> _REQUIRED ACTION_
Among these entries, count the lines containing the word "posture" and answer with only the number.

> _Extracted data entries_
○ ○ ○
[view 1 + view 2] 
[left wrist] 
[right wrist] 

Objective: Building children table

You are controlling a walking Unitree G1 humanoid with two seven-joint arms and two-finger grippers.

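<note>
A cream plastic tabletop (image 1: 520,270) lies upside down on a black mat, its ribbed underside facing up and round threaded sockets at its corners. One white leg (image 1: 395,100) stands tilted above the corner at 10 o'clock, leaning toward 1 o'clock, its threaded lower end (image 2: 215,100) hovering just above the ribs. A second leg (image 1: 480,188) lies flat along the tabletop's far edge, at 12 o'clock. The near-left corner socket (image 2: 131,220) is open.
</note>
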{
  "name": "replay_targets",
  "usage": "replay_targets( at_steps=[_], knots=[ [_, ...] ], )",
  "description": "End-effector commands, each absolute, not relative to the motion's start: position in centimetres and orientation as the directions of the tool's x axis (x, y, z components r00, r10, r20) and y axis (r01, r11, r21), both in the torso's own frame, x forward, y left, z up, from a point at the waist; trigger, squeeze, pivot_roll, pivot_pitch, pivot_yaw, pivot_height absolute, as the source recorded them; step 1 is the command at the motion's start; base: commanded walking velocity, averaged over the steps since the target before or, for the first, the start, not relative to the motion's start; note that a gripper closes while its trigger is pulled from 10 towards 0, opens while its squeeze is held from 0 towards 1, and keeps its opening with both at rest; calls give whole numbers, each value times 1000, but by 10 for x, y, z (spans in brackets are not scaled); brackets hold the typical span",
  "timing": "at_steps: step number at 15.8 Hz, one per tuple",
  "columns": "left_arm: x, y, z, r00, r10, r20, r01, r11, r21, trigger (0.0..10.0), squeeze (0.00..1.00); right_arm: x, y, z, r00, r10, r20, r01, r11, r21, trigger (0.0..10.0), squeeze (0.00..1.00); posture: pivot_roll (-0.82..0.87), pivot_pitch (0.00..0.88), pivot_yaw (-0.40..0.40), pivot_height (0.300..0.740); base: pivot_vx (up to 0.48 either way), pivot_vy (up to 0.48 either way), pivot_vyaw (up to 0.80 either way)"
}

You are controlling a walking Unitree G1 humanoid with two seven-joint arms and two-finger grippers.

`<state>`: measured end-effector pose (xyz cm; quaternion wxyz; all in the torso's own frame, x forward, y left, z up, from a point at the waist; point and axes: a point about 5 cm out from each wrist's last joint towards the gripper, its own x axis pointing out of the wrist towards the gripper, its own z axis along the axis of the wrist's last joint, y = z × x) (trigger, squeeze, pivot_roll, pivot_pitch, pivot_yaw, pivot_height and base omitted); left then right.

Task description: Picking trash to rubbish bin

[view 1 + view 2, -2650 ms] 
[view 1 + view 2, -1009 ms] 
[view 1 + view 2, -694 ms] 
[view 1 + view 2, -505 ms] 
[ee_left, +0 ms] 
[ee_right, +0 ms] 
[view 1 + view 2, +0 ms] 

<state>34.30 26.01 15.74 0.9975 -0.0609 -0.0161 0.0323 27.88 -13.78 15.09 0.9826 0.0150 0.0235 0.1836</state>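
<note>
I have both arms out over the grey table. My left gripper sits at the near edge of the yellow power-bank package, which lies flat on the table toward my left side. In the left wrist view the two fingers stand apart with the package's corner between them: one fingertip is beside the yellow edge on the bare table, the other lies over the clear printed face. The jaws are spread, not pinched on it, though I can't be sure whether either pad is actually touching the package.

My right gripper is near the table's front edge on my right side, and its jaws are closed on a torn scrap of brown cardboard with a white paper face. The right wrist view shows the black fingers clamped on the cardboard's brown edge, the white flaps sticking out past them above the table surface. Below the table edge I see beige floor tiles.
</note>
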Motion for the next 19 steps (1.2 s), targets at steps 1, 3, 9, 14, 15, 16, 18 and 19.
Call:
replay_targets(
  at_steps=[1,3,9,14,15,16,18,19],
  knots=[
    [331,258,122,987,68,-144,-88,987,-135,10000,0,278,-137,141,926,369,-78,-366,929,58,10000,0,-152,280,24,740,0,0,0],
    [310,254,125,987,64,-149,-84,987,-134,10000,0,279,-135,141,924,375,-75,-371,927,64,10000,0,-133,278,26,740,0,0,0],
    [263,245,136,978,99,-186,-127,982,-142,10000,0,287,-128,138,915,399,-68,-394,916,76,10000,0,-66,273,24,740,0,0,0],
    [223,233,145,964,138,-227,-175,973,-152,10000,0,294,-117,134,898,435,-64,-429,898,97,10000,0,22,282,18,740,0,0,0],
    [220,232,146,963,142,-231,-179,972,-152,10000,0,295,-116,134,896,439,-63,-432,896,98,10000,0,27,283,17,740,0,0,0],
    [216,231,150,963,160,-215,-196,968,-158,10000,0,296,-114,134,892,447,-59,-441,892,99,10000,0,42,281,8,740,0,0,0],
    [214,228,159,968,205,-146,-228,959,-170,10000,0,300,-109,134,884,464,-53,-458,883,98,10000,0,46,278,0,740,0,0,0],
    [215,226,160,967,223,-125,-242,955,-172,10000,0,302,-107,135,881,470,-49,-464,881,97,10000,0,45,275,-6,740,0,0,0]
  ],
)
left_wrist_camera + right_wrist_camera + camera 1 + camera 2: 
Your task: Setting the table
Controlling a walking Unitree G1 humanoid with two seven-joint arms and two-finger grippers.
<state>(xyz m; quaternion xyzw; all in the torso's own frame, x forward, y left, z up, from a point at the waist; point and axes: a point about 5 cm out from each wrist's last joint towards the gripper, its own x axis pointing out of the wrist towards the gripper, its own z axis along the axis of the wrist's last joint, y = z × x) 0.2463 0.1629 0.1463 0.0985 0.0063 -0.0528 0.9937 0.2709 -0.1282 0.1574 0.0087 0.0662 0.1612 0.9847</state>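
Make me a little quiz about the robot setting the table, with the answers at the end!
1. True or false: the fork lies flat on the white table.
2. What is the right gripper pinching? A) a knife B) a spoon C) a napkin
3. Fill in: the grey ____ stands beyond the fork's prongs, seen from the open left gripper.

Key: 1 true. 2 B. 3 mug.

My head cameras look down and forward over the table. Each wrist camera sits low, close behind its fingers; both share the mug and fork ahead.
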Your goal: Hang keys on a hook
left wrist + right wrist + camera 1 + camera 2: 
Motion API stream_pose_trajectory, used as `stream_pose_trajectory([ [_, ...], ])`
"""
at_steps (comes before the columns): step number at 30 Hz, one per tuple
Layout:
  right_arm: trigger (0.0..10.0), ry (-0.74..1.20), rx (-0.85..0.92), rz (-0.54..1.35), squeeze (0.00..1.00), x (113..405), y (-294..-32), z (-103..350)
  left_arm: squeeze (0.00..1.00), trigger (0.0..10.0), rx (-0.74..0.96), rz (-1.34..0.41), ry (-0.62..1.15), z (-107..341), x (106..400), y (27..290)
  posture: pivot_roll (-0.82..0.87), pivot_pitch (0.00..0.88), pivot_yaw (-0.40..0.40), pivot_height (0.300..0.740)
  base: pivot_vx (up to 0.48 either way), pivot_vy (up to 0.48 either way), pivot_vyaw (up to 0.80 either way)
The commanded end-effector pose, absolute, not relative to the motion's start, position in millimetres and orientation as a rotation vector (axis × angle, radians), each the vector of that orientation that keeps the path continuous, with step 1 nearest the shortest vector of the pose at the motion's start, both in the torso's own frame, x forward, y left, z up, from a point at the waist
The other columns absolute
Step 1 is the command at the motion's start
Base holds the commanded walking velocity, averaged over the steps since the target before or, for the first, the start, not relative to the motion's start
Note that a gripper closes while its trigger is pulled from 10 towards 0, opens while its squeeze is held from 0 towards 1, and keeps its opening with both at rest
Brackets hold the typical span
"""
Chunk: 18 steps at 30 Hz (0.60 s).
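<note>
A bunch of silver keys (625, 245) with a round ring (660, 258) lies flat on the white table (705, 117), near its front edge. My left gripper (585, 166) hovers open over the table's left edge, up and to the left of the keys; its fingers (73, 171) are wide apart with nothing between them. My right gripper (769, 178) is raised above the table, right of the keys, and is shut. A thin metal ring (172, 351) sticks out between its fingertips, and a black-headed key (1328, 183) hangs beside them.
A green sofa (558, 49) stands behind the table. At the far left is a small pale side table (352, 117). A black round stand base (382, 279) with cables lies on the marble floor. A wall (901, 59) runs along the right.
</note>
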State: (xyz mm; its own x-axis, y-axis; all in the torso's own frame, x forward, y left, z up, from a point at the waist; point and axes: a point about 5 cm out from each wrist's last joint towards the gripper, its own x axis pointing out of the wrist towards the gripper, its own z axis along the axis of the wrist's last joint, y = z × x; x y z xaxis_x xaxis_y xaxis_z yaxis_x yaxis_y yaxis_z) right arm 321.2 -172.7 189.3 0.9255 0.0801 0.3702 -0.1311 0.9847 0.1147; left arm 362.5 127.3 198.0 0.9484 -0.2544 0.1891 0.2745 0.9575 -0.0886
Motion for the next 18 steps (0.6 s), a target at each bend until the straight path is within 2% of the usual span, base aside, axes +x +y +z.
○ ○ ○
> _RESULT_
2